## ACTIVITY
Restate the data below word for word, and let no image into your version.
···
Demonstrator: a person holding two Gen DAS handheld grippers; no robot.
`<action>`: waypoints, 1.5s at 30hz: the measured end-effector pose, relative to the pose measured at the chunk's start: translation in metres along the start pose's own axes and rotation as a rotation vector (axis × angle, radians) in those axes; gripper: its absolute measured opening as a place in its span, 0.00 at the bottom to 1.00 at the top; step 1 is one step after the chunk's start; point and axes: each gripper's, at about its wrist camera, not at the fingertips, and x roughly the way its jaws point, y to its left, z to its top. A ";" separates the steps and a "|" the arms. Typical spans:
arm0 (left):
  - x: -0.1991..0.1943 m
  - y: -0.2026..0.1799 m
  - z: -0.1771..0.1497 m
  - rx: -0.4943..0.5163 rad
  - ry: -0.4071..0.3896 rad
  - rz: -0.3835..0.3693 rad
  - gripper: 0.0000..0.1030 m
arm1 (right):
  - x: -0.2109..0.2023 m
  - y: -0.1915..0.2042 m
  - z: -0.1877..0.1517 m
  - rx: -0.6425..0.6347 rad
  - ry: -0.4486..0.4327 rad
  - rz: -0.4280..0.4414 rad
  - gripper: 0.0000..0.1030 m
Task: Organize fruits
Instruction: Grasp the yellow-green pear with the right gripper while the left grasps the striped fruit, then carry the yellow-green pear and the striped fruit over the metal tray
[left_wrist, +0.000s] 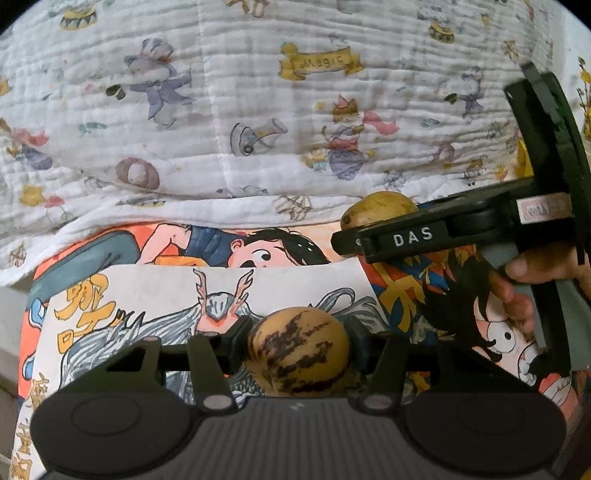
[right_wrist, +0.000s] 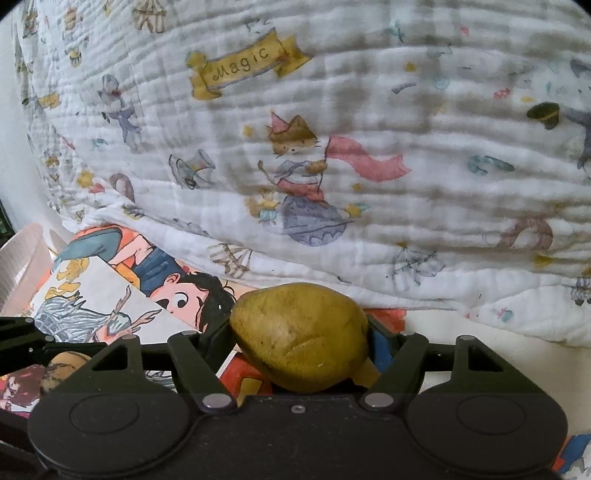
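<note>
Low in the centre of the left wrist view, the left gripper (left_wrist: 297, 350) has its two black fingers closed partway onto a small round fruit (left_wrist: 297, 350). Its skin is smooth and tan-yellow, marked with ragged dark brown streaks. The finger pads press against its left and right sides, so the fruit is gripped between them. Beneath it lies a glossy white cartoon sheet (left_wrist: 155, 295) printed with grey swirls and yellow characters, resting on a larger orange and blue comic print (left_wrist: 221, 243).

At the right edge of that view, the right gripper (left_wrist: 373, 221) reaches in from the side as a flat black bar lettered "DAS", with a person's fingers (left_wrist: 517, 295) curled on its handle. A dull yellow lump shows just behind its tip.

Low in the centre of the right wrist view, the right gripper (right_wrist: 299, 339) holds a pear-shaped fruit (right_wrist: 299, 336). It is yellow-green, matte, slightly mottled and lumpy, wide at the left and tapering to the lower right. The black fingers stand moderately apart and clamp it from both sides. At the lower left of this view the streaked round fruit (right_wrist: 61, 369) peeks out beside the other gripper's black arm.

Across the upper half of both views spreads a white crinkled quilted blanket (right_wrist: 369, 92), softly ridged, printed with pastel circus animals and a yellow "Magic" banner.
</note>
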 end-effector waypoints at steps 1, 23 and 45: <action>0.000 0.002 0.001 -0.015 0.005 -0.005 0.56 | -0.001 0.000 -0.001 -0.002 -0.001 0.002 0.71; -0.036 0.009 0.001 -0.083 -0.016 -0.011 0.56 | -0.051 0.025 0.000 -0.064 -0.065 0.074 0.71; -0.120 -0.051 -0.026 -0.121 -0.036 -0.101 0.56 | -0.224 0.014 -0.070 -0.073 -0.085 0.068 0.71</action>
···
## EXERCISE RESULT
Demonstrator: a person holding two Gen DAS handheld grippers; no robot.
`<action>`: waypoints, 1.5s at 30hz: the measured end-effector pose, relative to the pose measured at the chunk's start: translation in metres along the start pose's own axes and rotation as a rotation vector (axis × angle, radians) in those axes; gripper: its absolute measured opening as a place in its span, 0.00 at the bottom to 1.00 at the top; step 1 is one step after the chunk's start; point and axes: each gripper's, at about its wrist camera, not at the fingertips, and x roughly the way its jaws point, y to its left, z to its top. A ";" separates the steps and a "|" the arms. Typical spans:
arm0 (left):
  - x: -0.1991..0.1943 m
  - y: -0.2026..0.1799 m
  - z: -0.1771..0.1497 m
  - rx: -0.4943..0.5163 rad
  - ry: -0.4071..0.3896 rad
  - rz: -0.3835..0.3693 rad
  - gripper: 0.0000..0.1030 m
arm1 (right):
  - x: -0.2109..0.2023 m
  - y: -0.1915..0.2042 m
  - z: -0.1877..0.1517 m
  - rx: -0.6425..0.6347 rad
  - ry: -0.4486..0.4327 rad
  - rz: -0.4280..0.4414 rad
  - gripper: 0.0000..0.1030 m
Task: Organize fruits
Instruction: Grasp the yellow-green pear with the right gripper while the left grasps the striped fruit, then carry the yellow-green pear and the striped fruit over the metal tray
[left_wrist, +0.000s] 
[right_wrist, +0.000s] 
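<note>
Low in the centre of the left wrist view, the left gripper (left_wrist: 297, 350) has its two black fingers closed partway onto a small round fruit (left_wrist: 297, 350). Its skin is smooth and tan-yellow, marked with ragged dark brown streaks. The finger pads press against its left and right sides, so the fruit is gripped between them. Beneath it lies a glossy white cartoon sheet (left_wrist: 155, 295) printed with grey swirls and yellow characters, resting on a larger orange and blue comic print (left_wrist: 221, 243).

At the right edge of that view, the right gripper (left_wrist: 373, 221) reaches in from the side as a flat black bar lettered "DAS", with a person's fingers (left_wrist: 517, 295) curled on its handle. A dull yellow lump shows just behind its tip.

Low in the centre of the right wrist view, the right gripper (right_wrist: 299, 339) holds a pear-shaped fruit (right_wrist: 299, 336). It is yellow-green, matte, slightly mottled and lumpy, wide at the left and tapering to the lower right. The black fingers stand moderately apart and clamp it from both sides. At the lower left of this view the streaked round fruit (right_wrist: 61, 369) peeks out beside the other gripper's black arm.

Across the upper half of both views spreads a white crinkled quilted blanket (right_wrist: 369, 92), softly ridged, printed with pastel circus animals and a yellow "Magic" banner.
</note>
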 end-effector waypoints at steps 1, 23 and 45: <action>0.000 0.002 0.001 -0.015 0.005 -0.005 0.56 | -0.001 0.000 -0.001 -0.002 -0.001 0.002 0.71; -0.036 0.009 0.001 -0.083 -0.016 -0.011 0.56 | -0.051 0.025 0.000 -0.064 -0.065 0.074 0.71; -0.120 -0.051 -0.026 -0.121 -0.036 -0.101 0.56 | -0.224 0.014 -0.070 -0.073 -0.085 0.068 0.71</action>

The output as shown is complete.